Assignment: Reproduce each line from the records that holds "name".

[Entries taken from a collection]
╔══
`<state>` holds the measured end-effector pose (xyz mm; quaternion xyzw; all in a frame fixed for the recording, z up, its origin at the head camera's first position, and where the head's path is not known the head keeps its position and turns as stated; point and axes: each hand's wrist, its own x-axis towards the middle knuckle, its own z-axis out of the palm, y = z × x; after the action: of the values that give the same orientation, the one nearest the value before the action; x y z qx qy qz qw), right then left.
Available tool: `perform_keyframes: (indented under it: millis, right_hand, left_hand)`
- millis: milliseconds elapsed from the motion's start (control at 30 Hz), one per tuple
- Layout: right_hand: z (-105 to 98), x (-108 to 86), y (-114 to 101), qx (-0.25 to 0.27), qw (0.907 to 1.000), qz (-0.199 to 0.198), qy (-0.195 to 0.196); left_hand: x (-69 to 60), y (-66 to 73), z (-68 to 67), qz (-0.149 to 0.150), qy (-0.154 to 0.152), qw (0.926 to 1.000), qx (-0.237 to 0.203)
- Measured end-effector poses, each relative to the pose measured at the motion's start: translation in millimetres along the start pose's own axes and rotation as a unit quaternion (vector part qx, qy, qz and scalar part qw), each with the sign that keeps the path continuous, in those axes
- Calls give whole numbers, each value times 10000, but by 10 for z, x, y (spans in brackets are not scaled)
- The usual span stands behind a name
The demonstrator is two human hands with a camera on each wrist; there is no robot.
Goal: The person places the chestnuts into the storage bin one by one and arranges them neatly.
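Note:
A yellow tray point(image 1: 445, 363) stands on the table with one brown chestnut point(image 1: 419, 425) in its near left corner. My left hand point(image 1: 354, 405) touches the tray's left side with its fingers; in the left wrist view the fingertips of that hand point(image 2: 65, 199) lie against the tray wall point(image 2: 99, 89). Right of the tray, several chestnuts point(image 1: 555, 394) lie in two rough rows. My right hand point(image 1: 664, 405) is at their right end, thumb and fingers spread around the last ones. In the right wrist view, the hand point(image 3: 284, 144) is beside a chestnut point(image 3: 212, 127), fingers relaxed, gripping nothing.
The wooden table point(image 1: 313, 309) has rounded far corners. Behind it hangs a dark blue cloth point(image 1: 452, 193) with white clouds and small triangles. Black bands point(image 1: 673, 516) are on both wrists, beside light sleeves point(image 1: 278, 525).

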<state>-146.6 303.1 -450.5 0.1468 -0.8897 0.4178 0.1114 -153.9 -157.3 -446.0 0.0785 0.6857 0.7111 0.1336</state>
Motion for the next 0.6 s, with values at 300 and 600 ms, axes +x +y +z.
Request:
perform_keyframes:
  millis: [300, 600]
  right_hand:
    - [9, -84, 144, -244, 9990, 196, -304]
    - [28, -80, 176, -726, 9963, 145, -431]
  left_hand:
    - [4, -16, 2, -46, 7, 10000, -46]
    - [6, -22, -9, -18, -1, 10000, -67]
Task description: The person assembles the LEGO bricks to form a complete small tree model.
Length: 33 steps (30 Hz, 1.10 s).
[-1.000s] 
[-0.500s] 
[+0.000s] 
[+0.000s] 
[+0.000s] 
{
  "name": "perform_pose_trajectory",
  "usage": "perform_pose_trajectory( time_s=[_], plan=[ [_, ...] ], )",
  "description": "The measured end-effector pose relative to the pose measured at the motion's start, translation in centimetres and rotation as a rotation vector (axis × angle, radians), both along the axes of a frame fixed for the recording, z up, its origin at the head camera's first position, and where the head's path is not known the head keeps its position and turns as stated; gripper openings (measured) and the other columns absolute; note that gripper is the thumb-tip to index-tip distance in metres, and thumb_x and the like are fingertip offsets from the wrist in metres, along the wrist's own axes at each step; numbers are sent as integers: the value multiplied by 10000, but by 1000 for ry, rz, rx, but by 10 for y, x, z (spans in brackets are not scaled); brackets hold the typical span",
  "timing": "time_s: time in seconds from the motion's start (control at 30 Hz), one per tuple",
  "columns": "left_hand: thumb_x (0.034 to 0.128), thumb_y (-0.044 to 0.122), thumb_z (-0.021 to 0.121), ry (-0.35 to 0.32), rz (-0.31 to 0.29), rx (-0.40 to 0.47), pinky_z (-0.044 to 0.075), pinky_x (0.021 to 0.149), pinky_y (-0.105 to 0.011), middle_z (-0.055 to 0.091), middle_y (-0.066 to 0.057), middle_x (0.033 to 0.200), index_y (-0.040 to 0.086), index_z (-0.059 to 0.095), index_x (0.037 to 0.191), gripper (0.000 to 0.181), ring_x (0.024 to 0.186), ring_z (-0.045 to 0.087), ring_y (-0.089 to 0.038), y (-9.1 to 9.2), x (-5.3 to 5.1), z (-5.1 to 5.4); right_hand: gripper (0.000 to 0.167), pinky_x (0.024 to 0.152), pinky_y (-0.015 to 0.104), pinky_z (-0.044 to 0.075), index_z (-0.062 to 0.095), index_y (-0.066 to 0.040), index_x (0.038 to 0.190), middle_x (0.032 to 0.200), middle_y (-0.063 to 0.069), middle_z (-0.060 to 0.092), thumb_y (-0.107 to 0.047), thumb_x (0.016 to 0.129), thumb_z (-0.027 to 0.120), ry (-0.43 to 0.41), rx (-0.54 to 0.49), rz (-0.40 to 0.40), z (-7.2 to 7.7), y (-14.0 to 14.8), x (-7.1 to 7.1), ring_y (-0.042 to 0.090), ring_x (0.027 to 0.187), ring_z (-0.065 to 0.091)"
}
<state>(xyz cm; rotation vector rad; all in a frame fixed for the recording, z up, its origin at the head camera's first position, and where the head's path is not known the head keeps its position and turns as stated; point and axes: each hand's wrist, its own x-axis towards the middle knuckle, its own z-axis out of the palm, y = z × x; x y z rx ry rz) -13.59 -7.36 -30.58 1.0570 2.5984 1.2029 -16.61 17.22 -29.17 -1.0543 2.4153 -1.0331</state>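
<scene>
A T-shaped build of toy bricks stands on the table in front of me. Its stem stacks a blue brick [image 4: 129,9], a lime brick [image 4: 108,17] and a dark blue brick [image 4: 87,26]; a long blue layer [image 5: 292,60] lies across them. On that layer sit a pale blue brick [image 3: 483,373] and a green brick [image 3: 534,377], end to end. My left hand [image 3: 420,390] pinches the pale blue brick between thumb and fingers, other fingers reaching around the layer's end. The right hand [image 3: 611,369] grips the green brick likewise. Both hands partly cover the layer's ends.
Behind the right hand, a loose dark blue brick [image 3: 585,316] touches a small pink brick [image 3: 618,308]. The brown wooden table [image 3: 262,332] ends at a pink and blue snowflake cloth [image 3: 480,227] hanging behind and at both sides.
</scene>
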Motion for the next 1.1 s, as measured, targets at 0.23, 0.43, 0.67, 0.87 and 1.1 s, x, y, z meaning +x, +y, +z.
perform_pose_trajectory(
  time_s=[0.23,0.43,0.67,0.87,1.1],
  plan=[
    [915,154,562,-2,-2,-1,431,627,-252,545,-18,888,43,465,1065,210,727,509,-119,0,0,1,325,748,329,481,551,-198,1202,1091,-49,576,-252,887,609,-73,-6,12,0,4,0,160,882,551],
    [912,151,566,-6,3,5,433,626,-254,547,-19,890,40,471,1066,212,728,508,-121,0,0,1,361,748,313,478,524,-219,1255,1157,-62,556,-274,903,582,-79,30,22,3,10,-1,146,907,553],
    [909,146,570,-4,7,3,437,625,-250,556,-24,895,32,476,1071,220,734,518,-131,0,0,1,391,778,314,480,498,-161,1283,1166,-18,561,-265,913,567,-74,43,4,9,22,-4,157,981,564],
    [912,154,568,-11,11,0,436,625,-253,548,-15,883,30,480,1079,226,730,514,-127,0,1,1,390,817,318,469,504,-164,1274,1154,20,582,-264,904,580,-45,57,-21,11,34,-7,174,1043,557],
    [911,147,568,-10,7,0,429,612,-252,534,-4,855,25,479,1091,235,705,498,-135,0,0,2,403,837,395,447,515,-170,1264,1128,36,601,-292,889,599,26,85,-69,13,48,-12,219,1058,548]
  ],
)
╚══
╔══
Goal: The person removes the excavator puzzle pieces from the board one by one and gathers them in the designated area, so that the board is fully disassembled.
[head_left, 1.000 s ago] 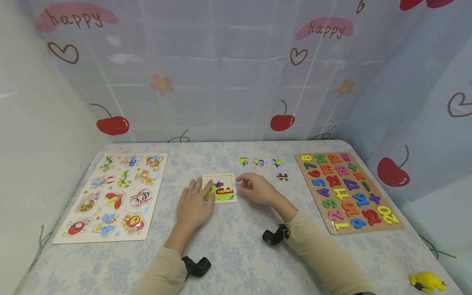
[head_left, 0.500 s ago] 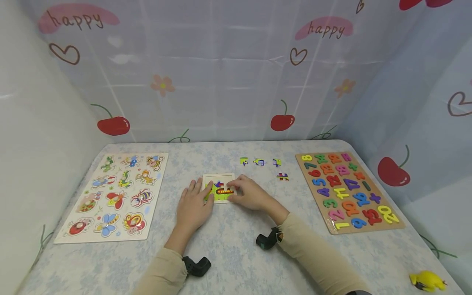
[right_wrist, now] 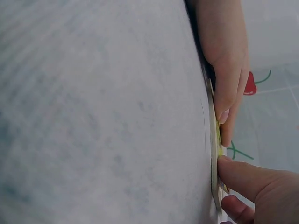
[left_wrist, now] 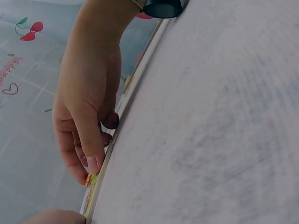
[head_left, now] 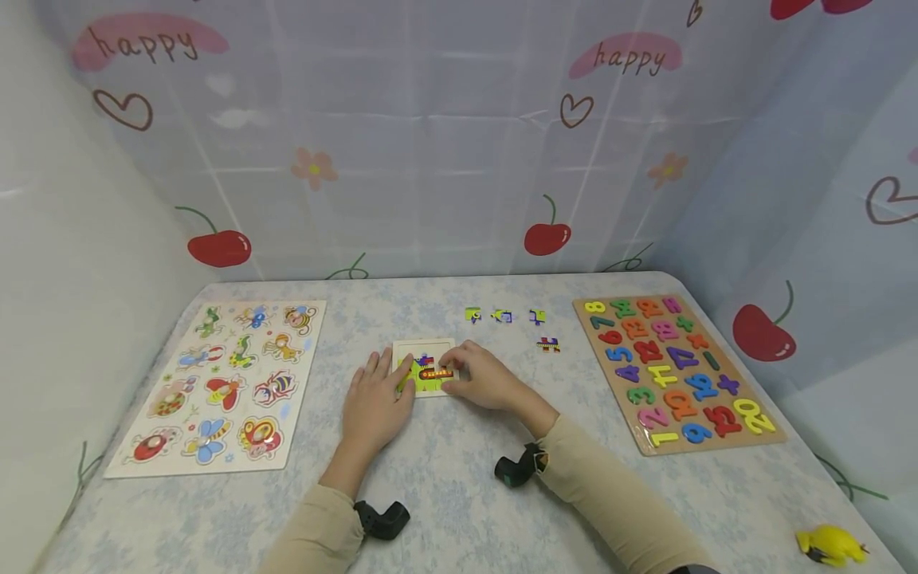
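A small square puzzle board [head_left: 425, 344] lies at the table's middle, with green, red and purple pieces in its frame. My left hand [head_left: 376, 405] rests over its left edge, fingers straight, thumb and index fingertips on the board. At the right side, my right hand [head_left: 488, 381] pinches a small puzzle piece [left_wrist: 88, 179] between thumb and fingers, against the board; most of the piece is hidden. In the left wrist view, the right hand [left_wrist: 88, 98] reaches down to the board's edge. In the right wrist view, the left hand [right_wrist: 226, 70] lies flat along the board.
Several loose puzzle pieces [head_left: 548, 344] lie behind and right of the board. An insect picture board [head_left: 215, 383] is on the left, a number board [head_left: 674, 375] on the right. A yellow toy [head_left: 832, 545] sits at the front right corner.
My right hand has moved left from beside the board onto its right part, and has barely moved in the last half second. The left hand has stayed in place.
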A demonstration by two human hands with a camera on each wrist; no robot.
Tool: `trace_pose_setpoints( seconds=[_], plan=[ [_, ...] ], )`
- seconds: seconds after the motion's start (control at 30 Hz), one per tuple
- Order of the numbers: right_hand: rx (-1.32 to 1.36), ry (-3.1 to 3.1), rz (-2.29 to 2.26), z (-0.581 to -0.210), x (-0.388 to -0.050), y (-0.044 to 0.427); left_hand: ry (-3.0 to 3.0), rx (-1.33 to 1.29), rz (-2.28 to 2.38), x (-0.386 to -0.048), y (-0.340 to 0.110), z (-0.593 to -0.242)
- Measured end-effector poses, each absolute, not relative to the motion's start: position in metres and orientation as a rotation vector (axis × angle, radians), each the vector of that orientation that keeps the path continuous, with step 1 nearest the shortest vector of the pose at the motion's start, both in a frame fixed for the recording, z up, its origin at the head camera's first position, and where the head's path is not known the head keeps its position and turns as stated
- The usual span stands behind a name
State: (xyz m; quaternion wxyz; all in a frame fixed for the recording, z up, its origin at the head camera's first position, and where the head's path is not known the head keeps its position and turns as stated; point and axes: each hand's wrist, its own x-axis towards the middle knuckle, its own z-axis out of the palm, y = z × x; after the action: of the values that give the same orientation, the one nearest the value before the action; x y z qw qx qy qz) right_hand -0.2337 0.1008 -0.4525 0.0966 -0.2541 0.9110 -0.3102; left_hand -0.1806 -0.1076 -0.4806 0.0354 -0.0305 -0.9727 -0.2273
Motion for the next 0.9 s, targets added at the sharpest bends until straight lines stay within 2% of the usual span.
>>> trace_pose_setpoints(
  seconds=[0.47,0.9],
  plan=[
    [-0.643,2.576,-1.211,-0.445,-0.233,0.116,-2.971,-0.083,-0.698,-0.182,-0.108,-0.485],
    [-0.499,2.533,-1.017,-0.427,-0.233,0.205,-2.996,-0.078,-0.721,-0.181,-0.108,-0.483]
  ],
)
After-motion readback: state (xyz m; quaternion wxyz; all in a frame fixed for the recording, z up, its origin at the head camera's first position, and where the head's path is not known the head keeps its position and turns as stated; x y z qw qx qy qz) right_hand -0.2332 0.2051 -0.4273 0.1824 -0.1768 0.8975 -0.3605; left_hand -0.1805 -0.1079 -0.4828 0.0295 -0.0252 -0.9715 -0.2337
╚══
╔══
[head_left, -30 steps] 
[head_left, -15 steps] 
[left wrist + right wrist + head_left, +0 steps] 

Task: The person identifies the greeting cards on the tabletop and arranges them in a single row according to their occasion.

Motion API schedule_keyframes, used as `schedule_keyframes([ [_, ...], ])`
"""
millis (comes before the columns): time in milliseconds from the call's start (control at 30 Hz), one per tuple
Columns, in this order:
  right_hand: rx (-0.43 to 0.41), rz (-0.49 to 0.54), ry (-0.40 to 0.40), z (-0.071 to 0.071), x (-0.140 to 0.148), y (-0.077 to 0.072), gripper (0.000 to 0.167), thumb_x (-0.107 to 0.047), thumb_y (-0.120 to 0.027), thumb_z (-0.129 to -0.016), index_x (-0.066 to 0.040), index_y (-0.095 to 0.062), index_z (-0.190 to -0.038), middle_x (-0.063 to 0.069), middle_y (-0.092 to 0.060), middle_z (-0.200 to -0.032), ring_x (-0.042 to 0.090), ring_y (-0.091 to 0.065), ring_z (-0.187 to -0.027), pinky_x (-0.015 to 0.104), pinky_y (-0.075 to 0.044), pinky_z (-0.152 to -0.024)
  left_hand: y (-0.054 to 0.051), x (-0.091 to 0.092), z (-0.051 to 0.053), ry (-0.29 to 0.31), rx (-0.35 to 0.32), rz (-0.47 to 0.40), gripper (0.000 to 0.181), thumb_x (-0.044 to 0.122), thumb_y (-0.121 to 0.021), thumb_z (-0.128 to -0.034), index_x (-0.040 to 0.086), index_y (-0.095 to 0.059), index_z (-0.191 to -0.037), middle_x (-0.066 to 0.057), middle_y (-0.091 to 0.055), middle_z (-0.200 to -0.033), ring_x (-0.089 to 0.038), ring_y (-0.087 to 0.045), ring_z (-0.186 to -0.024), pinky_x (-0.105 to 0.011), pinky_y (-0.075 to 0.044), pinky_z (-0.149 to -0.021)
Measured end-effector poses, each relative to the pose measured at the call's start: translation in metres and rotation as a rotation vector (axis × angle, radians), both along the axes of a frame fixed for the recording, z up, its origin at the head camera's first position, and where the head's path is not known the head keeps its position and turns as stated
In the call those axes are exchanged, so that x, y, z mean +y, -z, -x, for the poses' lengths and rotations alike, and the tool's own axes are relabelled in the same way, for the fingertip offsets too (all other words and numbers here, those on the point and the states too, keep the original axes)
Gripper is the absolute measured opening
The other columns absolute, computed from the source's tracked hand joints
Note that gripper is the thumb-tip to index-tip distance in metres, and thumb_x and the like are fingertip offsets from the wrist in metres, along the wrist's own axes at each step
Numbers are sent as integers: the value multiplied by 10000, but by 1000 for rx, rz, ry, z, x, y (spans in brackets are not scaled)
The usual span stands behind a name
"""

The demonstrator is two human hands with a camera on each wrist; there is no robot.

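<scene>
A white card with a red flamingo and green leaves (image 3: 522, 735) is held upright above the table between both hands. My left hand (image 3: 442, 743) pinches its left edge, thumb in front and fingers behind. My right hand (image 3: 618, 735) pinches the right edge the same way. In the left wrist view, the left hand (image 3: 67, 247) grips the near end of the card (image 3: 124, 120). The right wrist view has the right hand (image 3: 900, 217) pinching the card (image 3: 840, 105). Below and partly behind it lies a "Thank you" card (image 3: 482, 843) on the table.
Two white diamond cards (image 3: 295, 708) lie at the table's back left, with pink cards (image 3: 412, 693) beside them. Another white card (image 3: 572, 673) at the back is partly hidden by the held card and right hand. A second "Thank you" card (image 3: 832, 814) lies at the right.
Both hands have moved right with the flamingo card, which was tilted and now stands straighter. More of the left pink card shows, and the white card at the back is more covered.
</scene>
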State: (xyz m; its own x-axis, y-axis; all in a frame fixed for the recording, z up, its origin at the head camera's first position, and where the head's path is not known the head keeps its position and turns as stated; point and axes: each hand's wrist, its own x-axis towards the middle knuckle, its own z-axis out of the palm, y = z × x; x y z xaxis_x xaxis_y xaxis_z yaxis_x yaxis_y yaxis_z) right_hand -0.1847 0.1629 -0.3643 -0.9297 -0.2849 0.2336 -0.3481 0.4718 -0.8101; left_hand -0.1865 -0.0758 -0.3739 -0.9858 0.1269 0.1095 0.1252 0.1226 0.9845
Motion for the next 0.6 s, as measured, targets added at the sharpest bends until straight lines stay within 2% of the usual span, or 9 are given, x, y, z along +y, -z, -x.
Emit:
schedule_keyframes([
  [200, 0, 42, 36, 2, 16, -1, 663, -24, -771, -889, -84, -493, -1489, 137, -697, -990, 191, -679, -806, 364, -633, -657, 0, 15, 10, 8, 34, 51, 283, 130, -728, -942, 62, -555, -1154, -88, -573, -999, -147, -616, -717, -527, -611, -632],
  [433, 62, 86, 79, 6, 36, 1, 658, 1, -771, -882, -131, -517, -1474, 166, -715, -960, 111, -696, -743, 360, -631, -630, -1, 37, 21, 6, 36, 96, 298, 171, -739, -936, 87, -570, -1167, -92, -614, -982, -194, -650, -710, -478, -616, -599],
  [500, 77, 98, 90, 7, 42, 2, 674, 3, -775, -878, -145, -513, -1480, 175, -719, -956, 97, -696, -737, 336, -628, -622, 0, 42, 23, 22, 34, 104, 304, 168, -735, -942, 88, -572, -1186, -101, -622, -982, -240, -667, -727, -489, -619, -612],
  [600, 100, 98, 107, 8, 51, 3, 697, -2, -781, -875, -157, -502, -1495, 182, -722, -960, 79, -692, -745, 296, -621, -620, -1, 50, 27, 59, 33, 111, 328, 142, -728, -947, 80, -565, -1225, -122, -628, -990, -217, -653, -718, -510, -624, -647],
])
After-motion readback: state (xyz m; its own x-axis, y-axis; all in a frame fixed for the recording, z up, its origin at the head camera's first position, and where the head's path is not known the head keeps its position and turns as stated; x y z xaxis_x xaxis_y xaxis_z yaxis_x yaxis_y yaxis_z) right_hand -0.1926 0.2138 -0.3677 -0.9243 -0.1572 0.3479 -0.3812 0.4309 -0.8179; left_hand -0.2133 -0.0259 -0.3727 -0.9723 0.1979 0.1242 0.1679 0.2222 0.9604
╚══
Written response:
- The usual span stands behind a name
  "name": "perform_pose_trajectory",
- The usual span stands behind a name
The usual span stands behind a name

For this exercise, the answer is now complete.